Sigma A 28 mm f/1.4 DG HSM - test obiektywu
11. Podsumowanie
Zalety:
- solidna i gustowna obudowa,
- rewelacyjna jakość obrazu w centrum kadru,
- bardzo dobra jakość obrazu na brzegu matrycy APS-C/DX,
- dobra jakość obrazu na brzegu pełnej klatki,
- brak problemów z podłużną aberracją chromatyczną,
- niewielka poprzeczna aberracja chromatyczna,
- niezauważalna i najmniejsza w tej klasie sprzętu dystorsja,
- rozsądnie korygowana koma,
- bardzo mały astygmatyzm,
- niewielkie winietowanie na matrycy APS-C/DX,
- ładny wygląd nieostrości,
- cichy autofokus.
Wady:
- bardzo duże winietowanie na maksymalnym otworze względnym na pełnej klatce,
- praca pod ostre światło pozostawia trochę do życzenia.
Sigma A 28 mm f/1.4 DG HSM to ciekawa premiera, która wchodzi na rynek w segmencie, w którym panuje duża konkurencja.
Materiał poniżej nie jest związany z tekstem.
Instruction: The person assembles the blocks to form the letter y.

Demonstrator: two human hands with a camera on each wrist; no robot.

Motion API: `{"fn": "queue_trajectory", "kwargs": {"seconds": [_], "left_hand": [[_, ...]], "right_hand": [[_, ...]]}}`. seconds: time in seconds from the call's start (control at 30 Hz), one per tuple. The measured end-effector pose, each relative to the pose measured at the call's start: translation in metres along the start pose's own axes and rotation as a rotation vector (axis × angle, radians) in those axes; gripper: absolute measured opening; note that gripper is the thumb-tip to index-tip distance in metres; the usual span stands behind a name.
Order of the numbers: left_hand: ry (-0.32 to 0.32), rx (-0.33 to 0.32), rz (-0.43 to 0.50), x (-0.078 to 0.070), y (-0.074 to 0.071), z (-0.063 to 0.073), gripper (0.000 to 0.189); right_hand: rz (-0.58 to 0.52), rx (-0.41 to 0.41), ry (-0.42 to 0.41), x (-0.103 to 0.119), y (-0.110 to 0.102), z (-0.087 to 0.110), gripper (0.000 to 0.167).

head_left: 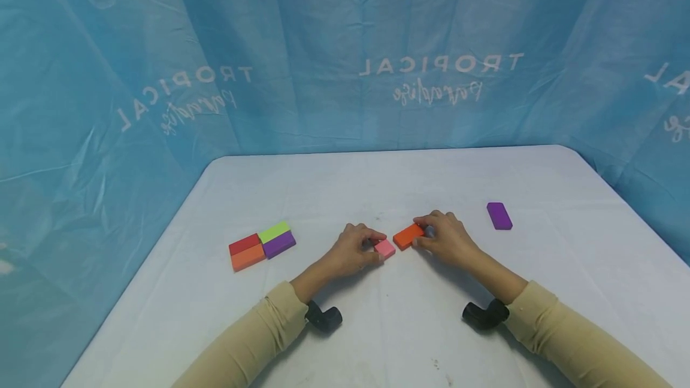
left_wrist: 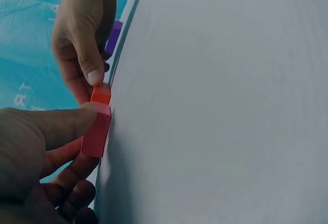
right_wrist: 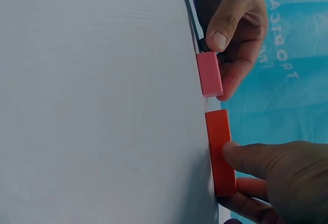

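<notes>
Near the middle of the table, my left hand pinches a pink block between thumb and fingers. Just to its right, my right hand grips an orange-red block the same way. A small gap separates the two blocks in the head view. The right wrist view also shows the pink block apart from the orange-red block, both close to the tabletop. In the left wrist view, the pink block partly hides the orange-red block.
Left of the hands lie a red block, an orange block, a lime green block and a purple block, grouped together. Another purple block lies far right. A blue printed curtain hangs behind the white table.
</notes>
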State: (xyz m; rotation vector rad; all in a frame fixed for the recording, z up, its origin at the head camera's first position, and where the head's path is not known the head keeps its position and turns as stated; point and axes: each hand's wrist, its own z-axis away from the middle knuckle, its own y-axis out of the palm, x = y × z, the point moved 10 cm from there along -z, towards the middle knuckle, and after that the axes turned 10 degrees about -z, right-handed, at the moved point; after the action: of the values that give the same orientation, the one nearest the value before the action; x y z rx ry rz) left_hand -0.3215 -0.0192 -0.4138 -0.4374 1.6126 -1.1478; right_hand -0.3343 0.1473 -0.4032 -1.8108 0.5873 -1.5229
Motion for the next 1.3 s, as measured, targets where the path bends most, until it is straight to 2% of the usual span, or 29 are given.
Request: {"fn": "queue_trajectory", "kwargs": {"seconds": [0.5, 0.77, 1.3], "left_hand": [[-0.057, -0.078, 0.008, -0.006, -0.002, 0.002, 0.041], [-0.084, -0.097, 0.012, -0.007, 0.000, 0.002, 0.041], [-0.096, -0.147, -0.014, -0.009, 0.000, 0.001, 0.038]], "right_hand": [[-0.011, 0.012, -0.038, 0.006, 0.002, -0.006, 0.047], [-0.010, -0.013, -0.099, 0.010, 0.002, -0.009, 0.045], [-0.006, -0.006, -0.099, 0.011, 0.005, -0.012, 0.046]]}}
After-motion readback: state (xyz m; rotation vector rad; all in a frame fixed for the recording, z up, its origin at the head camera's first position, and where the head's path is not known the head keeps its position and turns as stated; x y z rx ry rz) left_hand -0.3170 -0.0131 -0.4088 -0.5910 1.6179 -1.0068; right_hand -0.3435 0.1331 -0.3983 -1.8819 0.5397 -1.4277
Po pierwsze, Sigma ma znaczących rywali w swojej własnej linii Art. Mamy przecież tam udane modele A 1.4/24 i 1.4/35. Nowa Sigma jest od nich lepsza, ale jednocześnie droższa i większa. Coś, za coś… Ale jeśli ktoś zastanawiał się, czy kupić 24-kę, czy 35-tkę, może wybrać 28-kę i cieszyć się najlepszą jakością obrazu z całej tej grupy.
Jeśli chodzi o konkurencję innych firm, też nie było łatwo. Sigma zdecydowała się na premierę w segmencie, w którym swojego pokazu siły modelem Otus 1.4/28 dokonał Zeiss. Co więcej, Nikkor AF-S 28 mm f/1.4G ED to jedna z najbardziej udanych premier Nikona w ostatnich latach. W efekcie cała trójka omawianych obiektywów szła niejako łeb w łeb, w poszczególnych kategoriach wyprzedzając się o włos. Rywalizację wygrał nieznacznie Otus, ale trzeba pamiętać o jego gabarytach i cenie wynoszącej obecnie 17 tysięcy złotych. Udany Nikkor też potrafi się cenić, bo w jego przypadku z naszego portfela znika ponad 9000 zł. Na tym tle Sigma, w cenie niespełna 5000 zł, wydaje się prawdziwą okazją, tym bardziej, że w tej rywalizacji wydaje się zajmować drugie miejsce bardzo nieznacznie wygrywając z droższym Nikkorem.
Na koniec jeszcze jedna uwaga. Testowany model miał premierę razem z Sigmą A 40 mm f/1.4 DG HSM, która okazała się obiektywem wybitnym optycznie, ale jednocześnie wielkim i ciężkim. Zastanawia mnie, dlaczego Sigma w przypadku 40-tki nie oszczędzała na wadze i gabarytach, a zrobiła to w przypadku wyraźnie mniejszego modelu o ogniskowej 28 mm. Ponieważ obiektyw 1.4/28 jest dużo trudniejszy w wykonaniu niż 1.4/40, naturalnym byłoby oczekiwać, że ten pierwszy będzie większy i cięższy, tak aby zapewnić mu mniej konieczności kompromisów. Sigma zdecydowała się jednak na pewną optymalizację wagi i gabarytów u 28-ki, a to spowodowało, że jest obiektywem wyraźnie gorszym optycznie niż wybitna 40-tka.